# [WORK TO COMPLETE]
When you reach the line with "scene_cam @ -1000" in the data below, begin printing lines exactly, and stop once the line with "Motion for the" has been printed.

# [SUPPLIED DATA]
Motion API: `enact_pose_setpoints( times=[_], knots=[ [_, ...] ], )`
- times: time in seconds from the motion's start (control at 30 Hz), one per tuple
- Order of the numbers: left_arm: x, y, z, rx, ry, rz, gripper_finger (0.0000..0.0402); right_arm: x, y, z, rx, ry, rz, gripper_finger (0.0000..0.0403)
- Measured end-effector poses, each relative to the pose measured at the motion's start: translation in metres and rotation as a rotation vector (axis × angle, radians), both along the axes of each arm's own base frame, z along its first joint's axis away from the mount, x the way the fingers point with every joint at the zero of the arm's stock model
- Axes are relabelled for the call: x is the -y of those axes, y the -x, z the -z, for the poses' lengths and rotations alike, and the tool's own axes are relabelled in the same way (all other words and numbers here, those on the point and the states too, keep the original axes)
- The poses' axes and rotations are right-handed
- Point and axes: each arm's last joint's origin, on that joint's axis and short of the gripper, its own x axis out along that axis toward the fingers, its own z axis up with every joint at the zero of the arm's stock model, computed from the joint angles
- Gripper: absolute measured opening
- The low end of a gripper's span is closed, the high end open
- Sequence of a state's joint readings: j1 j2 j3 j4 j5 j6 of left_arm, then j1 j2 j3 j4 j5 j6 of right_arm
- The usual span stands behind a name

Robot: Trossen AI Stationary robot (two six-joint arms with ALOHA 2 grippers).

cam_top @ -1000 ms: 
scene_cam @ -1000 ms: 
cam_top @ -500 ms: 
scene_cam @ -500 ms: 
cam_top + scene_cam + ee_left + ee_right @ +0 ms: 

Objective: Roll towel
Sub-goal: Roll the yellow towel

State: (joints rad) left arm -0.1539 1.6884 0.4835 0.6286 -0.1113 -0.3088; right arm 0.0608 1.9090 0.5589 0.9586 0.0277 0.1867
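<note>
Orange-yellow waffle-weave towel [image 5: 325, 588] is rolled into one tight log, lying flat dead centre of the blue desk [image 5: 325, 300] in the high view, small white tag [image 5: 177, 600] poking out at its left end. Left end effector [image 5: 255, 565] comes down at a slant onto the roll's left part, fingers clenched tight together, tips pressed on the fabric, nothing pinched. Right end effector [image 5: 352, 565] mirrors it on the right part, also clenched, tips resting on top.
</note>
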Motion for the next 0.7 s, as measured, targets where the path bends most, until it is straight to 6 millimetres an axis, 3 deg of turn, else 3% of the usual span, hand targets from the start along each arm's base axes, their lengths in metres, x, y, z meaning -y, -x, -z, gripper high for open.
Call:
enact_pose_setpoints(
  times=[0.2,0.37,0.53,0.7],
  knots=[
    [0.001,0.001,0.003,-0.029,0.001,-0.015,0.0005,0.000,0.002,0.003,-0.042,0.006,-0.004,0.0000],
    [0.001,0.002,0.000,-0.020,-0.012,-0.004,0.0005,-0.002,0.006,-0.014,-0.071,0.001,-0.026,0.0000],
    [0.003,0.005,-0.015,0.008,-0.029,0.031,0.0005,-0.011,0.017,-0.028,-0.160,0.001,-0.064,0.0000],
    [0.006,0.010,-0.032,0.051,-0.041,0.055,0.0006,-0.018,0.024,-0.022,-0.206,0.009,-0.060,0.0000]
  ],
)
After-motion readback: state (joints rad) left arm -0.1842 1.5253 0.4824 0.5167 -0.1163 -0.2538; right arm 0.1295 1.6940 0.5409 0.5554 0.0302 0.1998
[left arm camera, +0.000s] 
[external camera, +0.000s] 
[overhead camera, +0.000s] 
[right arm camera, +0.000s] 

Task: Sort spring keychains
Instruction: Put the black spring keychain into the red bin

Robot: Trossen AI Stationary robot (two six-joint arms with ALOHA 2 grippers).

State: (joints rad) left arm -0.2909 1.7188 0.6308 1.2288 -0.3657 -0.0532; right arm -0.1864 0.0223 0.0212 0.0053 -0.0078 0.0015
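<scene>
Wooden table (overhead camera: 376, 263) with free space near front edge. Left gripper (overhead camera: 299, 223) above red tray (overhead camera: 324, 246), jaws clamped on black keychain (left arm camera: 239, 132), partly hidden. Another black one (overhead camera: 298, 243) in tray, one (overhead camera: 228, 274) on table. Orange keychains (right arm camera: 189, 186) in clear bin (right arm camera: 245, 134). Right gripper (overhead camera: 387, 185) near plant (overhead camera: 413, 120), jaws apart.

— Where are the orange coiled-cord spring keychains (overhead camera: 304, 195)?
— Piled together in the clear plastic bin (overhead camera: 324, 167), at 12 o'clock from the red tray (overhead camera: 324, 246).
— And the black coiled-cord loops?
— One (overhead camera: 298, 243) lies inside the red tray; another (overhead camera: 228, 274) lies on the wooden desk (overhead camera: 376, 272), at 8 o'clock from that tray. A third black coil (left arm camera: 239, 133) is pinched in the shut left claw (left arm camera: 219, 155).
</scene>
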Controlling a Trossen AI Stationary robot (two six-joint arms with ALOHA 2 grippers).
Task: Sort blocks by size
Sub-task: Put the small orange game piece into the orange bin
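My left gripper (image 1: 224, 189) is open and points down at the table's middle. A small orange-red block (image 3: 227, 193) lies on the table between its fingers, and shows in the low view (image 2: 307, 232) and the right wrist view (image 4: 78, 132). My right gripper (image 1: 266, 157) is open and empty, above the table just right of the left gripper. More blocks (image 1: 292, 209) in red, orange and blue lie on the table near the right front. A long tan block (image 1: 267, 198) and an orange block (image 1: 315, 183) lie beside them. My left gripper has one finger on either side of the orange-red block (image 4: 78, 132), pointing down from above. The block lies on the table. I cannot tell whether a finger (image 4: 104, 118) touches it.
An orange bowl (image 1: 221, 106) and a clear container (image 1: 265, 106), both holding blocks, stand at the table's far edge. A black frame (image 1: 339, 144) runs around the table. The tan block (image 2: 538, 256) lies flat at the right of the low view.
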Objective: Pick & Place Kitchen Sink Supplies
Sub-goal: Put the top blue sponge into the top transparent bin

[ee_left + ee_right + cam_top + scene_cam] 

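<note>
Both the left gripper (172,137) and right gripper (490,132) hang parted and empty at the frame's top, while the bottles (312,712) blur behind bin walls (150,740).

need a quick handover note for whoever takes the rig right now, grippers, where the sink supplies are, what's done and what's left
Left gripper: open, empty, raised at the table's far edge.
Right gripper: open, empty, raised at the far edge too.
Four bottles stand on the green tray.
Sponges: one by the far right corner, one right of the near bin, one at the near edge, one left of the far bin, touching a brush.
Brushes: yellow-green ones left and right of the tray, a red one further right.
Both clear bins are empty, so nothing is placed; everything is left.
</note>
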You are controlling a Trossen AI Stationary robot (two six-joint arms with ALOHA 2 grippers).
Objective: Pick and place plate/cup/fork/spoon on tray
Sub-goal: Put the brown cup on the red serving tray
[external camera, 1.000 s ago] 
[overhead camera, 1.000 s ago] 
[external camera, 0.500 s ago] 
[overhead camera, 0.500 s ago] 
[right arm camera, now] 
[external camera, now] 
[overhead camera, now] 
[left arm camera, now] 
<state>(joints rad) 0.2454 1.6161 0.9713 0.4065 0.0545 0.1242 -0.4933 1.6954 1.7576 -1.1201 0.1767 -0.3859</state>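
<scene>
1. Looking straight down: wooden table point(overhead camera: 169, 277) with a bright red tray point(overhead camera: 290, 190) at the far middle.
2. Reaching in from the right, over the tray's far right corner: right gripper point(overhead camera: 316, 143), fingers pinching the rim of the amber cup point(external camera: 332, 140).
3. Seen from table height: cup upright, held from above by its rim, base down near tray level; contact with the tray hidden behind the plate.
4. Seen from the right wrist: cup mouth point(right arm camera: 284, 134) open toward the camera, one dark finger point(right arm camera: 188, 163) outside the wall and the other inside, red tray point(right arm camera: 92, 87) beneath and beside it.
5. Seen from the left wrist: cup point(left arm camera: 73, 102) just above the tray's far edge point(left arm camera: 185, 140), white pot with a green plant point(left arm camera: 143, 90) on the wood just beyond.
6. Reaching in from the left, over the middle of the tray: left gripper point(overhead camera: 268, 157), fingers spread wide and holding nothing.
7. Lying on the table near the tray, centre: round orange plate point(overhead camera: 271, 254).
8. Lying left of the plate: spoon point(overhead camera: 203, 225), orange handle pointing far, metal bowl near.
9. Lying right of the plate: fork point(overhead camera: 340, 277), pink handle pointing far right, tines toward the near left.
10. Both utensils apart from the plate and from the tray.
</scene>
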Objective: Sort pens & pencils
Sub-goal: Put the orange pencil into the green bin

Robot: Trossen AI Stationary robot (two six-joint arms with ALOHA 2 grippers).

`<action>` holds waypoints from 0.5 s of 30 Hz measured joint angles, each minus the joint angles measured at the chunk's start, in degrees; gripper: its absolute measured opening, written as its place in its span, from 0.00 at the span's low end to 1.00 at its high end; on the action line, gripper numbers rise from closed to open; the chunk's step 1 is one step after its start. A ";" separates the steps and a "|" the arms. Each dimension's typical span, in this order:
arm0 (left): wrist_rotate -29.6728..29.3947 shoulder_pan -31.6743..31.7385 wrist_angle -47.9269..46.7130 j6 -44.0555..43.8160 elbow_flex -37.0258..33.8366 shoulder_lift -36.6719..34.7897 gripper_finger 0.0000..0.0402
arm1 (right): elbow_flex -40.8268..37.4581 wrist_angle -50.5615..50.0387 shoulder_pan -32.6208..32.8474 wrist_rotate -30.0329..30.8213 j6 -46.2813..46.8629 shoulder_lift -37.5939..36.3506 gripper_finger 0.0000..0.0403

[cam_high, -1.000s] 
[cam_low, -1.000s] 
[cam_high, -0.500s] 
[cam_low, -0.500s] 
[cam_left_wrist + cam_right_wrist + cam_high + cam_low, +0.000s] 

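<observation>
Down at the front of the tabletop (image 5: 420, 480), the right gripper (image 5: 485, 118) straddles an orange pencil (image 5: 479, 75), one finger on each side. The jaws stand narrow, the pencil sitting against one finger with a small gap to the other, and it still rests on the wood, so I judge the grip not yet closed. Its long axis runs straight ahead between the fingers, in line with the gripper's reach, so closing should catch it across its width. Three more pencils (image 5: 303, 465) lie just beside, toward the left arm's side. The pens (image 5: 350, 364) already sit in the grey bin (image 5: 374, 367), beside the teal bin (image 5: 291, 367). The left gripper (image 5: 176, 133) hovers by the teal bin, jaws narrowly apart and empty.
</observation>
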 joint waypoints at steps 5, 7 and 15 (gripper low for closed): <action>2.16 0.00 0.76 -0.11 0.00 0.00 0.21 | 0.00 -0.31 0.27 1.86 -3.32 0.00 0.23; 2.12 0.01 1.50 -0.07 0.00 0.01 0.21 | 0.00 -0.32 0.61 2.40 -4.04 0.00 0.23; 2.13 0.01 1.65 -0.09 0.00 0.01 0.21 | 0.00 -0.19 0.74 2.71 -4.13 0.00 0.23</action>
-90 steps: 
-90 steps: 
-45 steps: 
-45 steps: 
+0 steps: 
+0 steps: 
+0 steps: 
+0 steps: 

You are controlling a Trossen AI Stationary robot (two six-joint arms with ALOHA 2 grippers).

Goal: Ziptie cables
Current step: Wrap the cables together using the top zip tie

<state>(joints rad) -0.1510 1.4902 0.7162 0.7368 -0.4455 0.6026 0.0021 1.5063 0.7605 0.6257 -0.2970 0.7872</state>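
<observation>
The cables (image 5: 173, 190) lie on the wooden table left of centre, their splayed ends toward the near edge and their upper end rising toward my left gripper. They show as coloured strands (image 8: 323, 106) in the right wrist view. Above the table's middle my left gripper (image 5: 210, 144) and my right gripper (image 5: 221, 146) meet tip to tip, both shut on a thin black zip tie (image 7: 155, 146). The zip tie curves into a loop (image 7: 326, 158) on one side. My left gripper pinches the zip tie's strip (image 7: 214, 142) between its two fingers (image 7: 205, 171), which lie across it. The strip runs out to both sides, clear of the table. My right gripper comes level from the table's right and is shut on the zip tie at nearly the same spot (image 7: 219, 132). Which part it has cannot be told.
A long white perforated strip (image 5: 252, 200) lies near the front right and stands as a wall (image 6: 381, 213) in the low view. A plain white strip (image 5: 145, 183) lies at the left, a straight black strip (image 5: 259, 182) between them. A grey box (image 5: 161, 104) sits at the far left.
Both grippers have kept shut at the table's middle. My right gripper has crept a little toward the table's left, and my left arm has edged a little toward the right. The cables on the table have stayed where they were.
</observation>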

# [REPLY TO THE EXERCISE]
scene_cam @ -1000 ms: 
cam_top @ -500 ms: 
scene_cam @ -500 ms: 
cam_top + scene_cam + ee_left + ee_right @ +0 ms: 

Objective: Roll towel
Sub-goal: Roll the yellow towel

State: (joints rad) left arm -0.1539 1.6884 0.4835 0.6286 -0.1113 -0.3088; right arm 0.0608 1.9090 0.5589 0.9586 0.0277 0.1867
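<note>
Orange-yellow waffle-weave towel [image 5: 325, 588] is rolled into one tight log, lying flat dead centre of the blue desk [image 5: 325, 300] in the high view, small white tag [image 5: 177, 600] poking out at its left end. Left end effector [image 5: 255, 565] comes down at a slant onto the roll's left part, fingers clenched tight together, tips pressed on the fabric, nothing pinched. Right end effector [image 5: 352, 565] mirrors it on the right part, also clenched, tips resting on top.
</note>
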Motion for the next 0.7 s, as measured, targets where the path bends most, until it is straight to 6 millimetres an axis, 3 deg of turn, else 3% of the usual span, hand targets from the start along each arm's base axes, their lengths in metres, x, y, z meaning -y, -x, -z, gripper high for open.

Nothing else remains in this exercise.